Each line of the listing where the string "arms" appears is to be identified and copied.

--------------------------------------------------

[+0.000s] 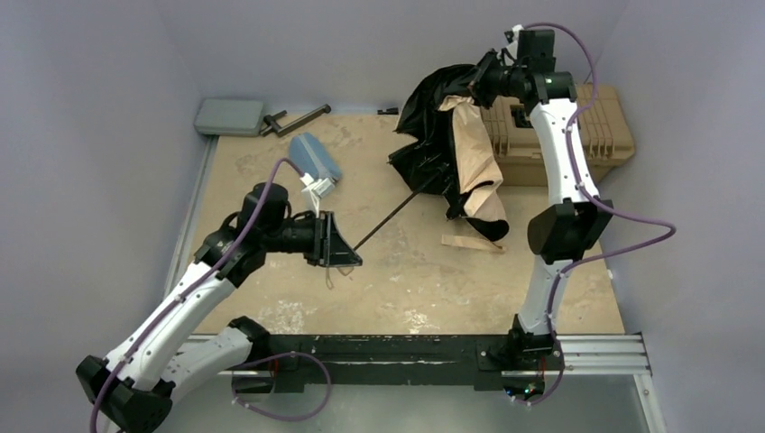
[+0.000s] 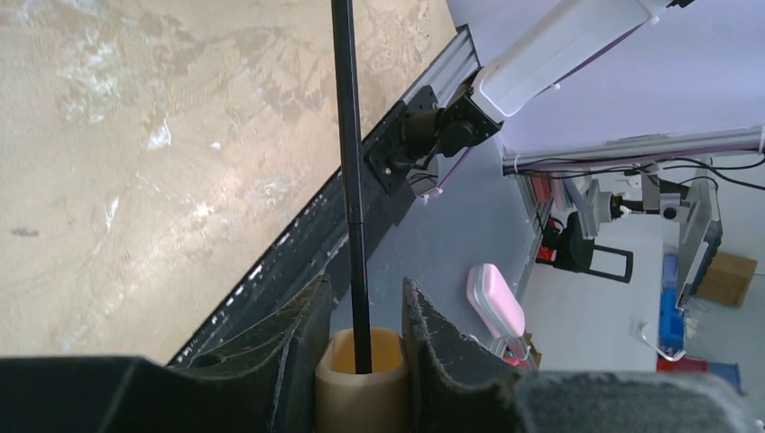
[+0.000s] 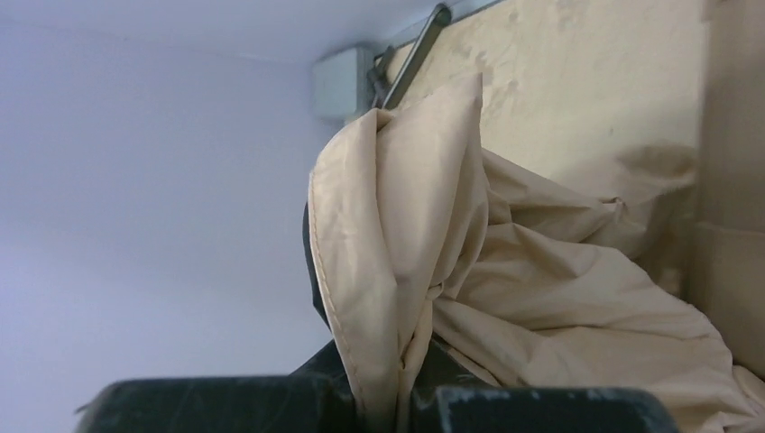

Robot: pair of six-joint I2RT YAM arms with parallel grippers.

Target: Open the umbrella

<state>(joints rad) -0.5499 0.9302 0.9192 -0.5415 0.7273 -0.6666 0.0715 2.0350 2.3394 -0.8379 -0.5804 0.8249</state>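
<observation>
While the left end effector [image 2: 365, 307] clamps the cream handle [image 2: 347, 383] of the umbrella [image 1: 440, 115], the right end effector [image 3: 399, 399] pinches its beige canopy [image 3: 559, 307]

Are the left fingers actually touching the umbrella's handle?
Touching. The left wrist view shows both left fingers pressed against the sides of the cream handle, with no gap visible.

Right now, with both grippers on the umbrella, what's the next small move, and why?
Probably draw the right gripper, shut on a fold of the canopy, farther from the left gripper, which clamps the handle. The canopy hangs bunched and limp, with the thin shaft bare between them, so it seems to need more pull to spread.
</observation>
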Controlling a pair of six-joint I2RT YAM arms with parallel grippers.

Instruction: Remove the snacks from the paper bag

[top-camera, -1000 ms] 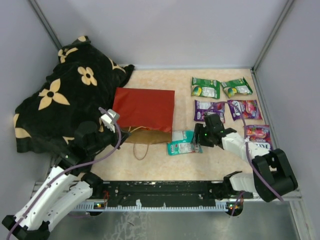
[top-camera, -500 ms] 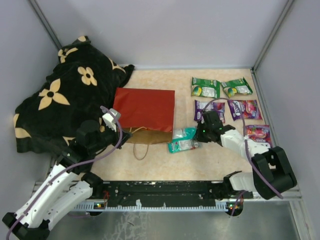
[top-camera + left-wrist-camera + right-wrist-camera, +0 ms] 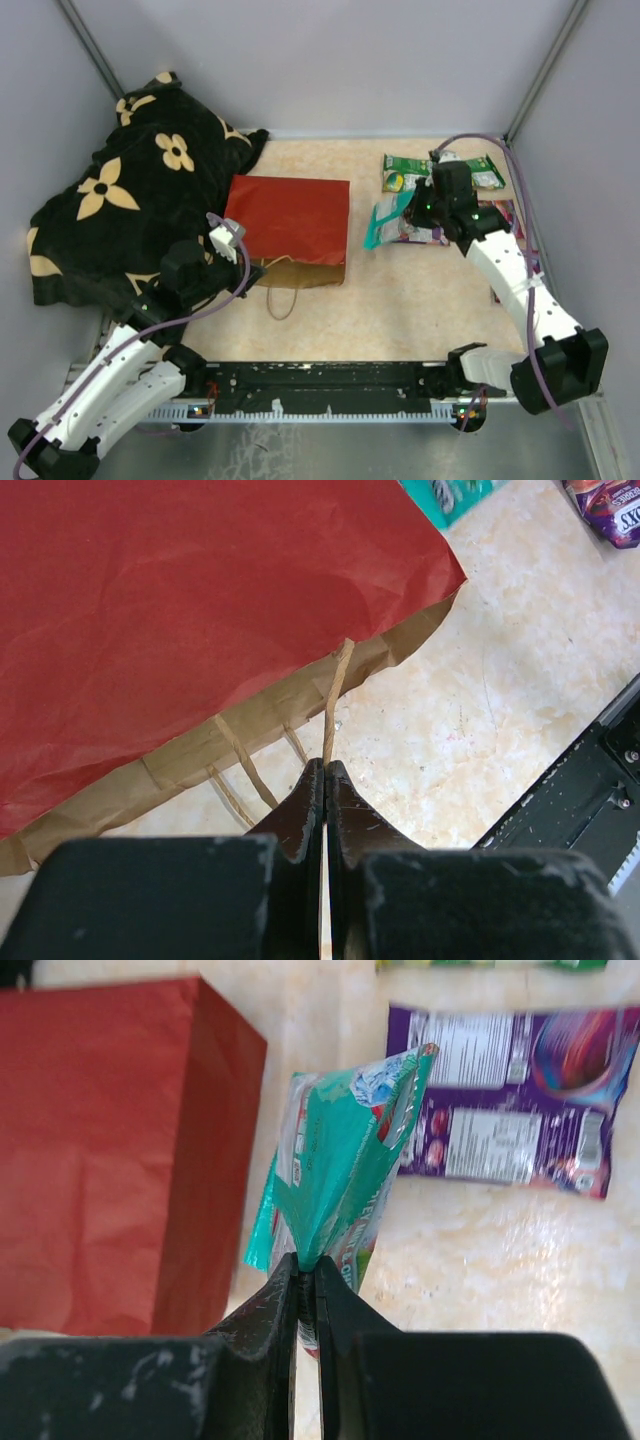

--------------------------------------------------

**Exercise output**
Robot: pair of six-joint I2RT YAM arms with parallel grippers.
Controlling a pair of six-joint I2RT YAM arms with parallel grippers.

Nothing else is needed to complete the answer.